• Task
Lines in the data below that contain the word "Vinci" are to be copied.

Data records
* * * * *

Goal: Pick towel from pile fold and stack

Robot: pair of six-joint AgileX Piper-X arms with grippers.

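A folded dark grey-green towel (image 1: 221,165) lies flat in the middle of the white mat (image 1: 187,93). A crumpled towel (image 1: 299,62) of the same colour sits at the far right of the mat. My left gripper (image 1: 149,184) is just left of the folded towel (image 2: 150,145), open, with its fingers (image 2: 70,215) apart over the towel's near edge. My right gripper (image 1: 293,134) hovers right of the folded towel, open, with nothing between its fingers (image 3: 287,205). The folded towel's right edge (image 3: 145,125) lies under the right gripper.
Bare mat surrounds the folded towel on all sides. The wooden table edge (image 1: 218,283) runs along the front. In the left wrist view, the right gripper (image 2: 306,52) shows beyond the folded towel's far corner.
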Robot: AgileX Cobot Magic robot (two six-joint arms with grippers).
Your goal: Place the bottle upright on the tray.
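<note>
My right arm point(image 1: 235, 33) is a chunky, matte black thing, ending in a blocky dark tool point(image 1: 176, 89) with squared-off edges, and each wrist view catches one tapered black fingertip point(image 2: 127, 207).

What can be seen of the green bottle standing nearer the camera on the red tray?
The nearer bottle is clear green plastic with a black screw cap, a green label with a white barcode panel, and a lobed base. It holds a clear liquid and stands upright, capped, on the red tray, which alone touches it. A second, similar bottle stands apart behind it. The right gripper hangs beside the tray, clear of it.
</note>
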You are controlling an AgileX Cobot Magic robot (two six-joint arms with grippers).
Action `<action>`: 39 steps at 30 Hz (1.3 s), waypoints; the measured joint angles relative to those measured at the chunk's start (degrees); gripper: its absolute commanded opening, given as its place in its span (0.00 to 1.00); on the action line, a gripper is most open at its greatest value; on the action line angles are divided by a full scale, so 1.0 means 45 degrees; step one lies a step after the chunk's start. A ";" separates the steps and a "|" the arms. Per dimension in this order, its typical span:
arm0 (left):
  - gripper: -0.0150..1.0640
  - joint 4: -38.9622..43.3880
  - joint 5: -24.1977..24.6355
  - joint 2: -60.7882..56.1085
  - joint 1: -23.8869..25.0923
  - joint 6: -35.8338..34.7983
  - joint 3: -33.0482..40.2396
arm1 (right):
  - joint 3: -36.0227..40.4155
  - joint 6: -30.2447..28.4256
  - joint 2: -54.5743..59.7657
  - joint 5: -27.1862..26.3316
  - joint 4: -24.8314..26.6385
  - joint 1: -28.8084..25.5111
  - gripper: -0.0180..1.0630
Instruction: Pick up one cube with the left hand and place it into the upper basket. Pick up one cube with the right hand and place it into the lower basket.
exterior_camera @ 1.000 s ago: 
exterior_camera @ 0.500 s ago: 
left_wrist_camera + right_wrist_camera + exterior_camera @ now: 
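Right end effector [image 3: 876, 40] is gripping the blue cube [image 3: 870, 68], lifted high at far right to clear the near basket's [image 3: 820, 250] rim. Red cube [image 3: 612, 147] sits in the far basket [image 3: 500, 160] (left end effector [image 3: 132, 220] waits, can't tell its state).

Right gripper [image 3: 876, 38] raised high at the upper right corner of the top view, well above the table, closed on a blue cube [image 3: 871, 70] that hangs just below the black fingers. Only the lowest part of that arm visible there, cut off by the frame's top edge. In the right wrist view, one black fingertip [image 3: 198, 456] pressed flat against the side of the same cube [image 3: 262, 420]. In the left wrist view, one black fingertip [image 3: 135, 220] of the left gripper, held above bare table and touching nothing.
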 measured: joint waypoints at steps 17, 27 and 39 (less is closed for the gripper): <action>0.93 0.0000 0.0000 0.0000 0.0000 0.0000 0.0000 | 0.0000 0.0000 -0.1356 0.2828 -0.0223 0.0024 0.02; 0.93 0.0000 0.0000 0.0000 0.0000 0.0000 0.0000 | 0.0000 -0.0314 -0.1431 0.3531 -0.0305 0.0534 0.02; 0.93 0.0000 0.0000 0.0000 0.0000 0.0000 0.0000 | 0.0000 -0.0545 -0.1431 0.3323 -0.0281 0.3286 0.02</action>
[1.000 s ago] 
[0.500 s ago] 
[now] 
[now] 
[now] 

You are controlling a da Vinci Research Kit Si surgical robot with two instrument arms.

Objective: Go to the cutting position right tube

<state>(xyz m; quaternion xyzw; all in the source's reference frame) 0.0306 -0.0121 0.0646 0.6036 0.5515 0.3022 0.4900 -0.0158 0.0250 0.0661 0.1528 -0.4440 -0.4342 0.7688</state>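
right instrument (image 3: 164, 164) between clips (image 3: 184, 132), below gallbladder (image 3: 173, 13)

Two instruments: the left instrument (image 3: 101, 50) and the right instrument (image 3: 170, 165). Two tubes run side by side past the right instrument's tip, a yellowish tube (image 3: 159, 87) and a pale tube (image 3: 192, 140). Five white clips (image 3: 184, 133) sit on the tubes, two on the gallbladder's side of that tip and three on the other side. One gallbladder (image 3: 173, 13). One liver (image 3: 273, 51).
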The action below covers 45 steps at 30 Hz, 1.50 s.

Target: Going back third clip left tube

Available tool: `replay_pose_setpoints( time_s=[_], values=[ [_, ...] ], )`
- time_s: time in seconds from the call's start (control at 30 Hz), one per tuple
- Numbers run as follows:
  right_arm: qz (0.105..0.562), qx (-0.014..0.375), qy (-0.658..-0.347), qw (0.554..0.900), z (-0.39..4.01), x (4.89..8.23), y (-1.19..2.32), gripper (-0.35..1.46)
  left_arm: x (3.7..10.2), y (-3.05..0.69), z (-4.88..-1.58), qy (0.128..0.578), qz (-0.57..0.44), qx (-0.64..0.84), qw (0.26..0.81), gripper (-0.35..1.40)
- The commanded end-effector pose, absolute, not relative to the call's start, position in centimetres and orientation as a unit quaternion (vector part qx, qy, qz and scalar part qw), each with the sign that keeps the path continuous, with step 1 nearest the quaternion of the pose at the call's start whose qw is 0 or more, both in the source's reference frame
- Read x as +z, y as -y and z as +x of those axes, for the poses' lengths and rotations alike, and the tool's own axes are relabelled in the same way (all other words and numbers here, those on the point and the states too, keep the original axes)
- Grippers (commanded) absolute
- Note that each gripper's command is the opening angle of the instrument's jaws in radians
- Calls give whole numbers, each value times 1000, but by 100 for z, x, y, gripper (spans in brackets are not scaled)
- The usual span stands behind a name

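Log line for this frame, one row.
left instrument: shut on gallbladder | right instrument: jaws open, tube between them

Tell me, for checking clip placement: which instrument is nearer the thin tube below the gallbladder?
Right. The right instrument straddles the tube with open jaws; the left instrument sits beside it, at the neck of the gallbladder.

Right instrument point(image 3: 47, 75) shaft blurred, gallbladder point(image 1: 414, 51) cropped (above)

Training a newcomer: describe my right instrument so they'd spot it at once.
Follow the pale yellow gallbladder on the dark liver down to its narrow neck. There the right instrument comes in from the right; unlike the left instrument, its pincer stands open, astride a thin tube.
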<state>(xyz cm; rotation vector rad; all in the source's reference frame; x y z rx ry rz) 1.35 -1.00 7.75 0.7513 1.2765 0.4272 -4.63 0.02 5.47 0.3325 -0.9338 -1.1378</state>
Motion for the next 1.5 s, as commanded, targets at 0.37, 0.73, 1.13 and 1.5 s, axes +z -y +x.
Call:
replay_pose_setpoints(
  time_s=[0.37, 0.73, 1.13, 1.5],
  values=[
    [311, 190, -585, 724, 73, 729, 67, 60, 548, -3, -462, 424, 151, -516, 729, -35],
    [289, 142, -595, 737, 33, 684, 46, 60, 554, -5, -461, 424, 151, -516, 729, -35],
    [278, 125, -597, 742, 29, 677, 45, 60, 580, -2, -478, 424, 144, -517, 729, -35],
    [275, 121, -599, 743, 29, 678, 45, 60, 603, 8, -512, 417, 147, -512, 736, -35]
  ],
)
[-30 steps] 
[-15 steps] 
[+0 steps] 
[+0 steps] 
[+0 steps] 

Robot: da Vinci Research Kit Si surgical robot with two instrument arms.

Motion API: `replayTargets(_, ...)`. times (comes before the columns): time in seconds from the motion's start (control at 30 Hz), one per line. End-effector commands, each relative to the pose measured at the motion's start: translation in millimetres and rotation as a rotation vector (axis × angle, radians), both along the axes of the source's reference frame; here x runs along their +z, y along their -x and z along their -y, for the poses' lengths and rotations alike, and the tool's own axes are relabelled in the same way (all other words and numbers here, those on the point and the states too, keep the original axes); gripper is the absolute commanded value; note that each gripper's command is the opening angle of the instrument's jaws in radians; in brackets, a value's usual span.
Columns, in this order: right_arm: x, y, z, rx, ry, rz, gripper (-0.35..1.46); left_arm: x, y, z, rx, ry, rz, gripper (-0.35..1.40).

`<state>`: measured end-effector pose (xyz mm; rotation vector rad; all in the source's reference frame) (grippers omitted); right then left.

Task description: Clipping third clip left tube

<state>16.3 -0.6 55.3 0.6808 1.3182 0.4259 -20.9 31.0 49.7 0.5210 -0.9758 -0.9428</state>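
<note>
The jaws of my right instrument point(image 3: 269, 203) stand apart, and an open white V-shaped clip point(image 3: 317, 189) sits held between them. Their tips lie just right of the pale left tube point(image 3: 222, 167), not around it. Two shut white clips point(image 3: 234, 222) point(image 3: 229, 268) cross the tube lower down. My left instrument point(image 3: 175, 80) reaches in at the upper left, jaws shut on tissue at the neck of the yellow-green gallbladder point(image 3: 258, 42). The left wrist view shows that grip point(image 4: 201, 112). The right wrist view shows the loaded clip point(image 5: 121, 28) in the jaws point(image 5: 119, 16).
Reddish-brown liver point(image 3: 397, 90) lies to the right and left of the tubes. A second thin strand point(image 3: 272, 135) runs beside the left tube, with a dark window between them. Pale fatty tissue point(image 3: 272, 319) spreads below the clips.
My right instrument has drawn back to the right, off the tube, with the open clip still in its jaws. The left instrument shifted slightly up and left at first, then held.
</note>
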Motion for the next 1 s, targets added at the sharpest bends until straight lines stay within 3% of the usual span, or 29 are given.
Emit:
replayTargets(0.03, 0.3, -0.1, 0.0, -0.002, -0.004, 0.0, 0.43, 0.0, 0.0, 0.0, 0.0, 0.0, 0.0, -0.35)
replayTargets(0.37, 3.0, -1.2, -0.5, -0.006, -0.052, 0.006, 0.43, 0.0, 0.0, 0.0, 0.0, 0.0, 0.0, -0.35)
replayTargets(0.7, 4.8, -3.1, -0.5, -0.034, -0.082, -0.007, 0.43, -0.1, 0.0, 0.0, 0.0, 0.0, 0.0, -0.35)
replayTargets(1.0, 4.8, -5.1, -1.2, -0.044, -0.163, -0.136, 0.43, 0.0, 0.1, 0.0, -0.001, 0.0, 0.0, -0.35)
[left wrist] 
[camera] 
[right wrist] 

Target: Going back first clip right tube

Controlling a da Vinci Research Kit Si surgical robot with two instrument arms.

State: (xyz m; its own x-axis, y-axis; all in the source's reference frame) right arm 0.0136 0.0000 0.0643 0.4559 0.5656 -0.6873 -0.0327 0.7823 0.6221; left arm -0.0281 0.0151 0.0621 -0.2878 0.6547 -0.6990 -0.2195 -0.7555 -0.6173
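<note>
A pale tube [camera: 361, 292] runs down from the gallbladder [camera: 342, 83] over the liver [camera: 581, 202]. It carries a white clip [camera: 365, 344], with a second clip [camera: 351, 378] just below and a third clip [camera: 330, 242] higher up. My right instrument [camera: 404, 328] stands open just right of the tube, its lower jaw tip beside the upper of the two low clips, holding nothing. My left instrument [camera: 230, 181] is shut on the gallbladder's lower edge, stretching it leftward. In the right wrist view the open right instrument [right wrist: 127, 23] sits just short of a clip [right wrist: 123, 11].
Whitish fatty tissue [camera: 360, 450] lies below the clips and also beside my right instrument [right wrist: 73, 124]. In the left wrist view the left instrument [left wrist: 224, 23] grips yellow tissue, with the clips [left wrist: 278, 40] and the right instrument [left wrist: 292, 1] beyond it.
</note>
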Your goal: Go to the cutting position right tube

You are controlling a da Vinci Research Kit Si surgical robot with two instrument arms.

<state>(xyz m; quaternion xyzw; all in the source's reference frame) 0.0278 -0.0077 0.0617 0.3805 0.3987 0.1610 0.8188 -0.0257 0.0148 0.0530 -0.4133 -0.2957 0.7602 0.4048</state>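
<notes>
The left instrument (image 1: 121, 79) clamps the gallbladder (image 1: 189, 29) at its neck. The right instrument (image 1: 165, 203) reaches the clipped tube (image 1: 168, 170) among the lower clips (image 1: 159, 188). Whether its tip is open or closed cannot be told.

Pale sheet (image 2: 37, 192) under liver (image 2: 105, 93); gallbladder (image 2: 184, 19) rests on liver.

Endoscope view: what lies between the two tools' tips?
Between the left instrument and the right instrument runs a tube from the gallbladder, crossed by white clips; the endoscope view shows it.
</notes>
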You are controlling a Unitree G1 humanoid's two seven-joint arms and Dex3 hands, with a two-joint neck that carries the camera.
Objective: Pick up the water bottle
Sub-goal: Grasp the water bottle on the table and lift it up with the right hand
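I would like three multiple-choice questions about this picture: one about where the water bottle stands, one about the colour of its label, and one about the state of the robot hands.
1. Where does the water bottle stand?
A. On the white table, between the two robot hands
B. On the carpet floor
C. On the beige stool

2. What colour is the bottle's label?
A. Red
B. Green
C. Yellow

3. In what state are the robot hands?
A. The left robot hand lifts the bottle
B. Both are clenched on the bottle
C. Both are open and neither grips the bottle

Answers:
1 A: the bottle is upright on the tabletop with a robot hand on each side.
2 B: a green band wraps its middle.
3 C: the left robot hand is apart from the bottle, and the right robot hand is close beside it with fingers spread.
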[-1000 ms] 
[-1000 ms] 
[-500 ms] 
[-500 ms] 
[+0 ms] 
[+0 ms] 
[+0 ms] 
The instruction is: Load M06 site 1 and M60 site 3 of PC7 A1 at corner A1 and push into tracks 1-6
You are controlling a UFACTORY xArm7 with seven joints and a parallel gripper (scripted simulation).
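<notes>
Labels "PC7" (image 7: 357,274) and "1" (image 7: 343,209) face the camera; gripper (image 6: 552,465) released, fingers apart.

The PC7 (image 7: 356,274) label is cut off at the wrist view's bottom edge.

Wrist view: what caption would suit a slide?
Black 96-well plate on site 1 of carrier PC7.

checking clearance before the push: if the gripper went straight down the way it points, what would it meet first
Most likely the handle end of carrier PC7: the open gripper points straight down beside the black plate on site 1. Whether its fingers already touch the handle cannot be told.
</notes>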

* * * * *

• Solution to the exercise
You are controlling a da Vinci Research Kit Si surgical robot with two instrument arms.
Robot: da Vinci Research Kit Si surgical robot with two instrument arms.
Controlling a da Vinci Research Kit Si surgical robot with two instrument arms.
You are controlling a da Vinci Research Kit Si surgical robot with two instrument arms.

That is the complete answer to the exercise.